[Exercise data]
-------

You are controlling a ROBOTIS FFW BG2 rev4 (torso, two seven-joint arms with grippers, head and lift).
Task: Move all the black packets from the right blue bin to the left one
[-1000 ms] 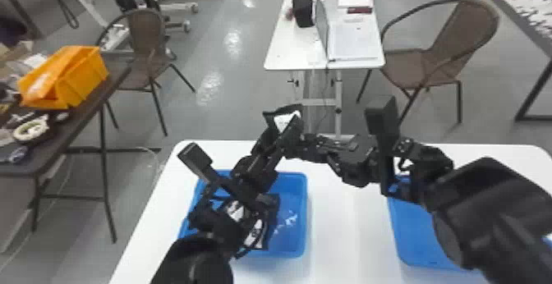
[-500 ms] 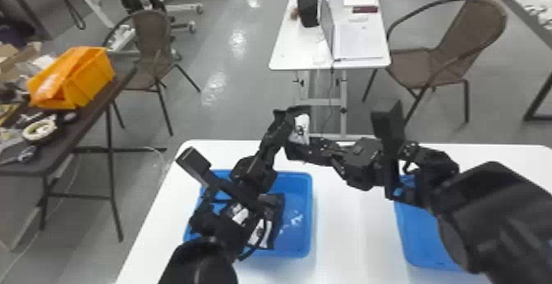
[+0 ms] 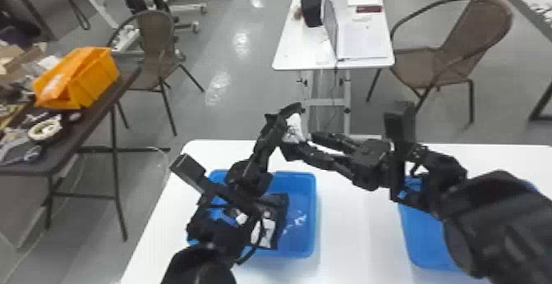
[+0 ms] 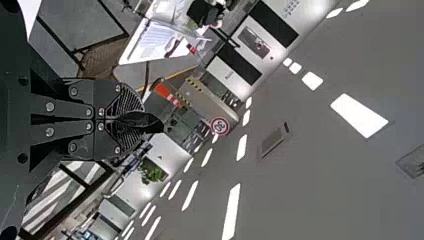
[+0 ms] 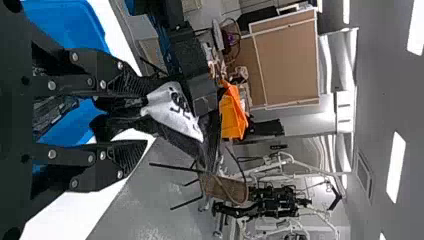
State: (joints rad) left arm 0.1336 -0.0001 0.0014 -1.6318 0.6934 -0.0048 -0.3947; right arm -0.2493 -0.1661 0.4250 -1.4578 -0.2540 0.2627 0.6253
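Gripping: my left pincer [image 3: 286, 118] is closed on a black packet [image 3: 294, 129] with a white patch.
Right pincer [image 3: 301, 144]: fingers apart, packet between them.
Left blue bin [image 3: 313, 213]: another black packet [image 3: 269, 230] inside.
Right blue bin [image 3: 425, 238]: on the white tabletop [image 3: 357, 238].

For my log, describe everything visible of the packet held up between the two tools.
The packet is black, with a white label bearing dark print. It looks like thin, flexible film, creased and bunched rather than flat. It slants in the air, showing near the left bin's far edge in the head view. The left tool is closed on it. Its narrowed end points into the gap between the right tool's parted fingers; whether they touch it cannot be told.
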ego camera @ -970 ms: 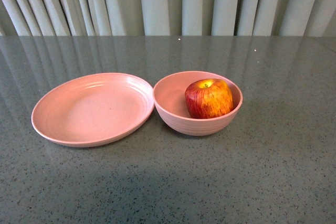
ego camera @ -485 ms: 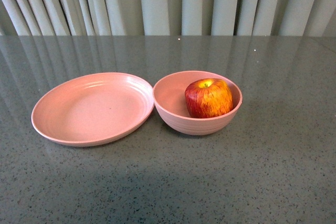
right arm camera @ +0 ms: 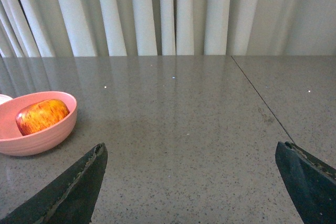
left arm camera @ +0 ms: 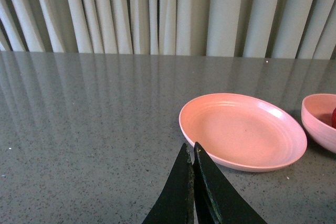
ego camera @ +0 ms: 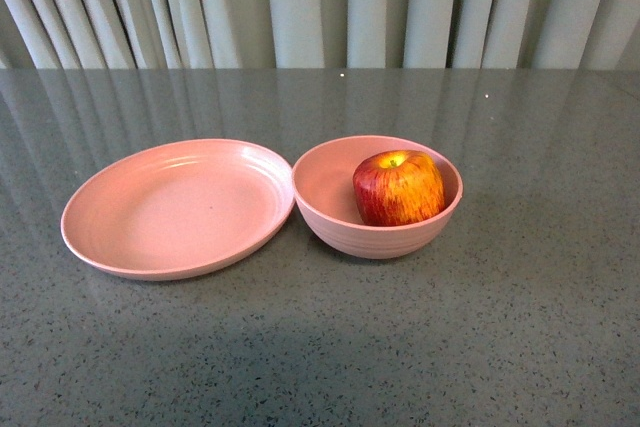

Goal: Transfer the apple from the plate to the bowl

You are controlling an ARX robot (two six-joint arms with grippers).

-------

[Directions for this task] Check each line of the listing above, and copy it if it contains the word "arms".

[Task solution]
You are controlling a ROBOTIS FFW BG2 rev4 (torso, two seven-joint arms with grippers, head and lift).
You are controlling an ARX robot (two six-joint arms with grippers).

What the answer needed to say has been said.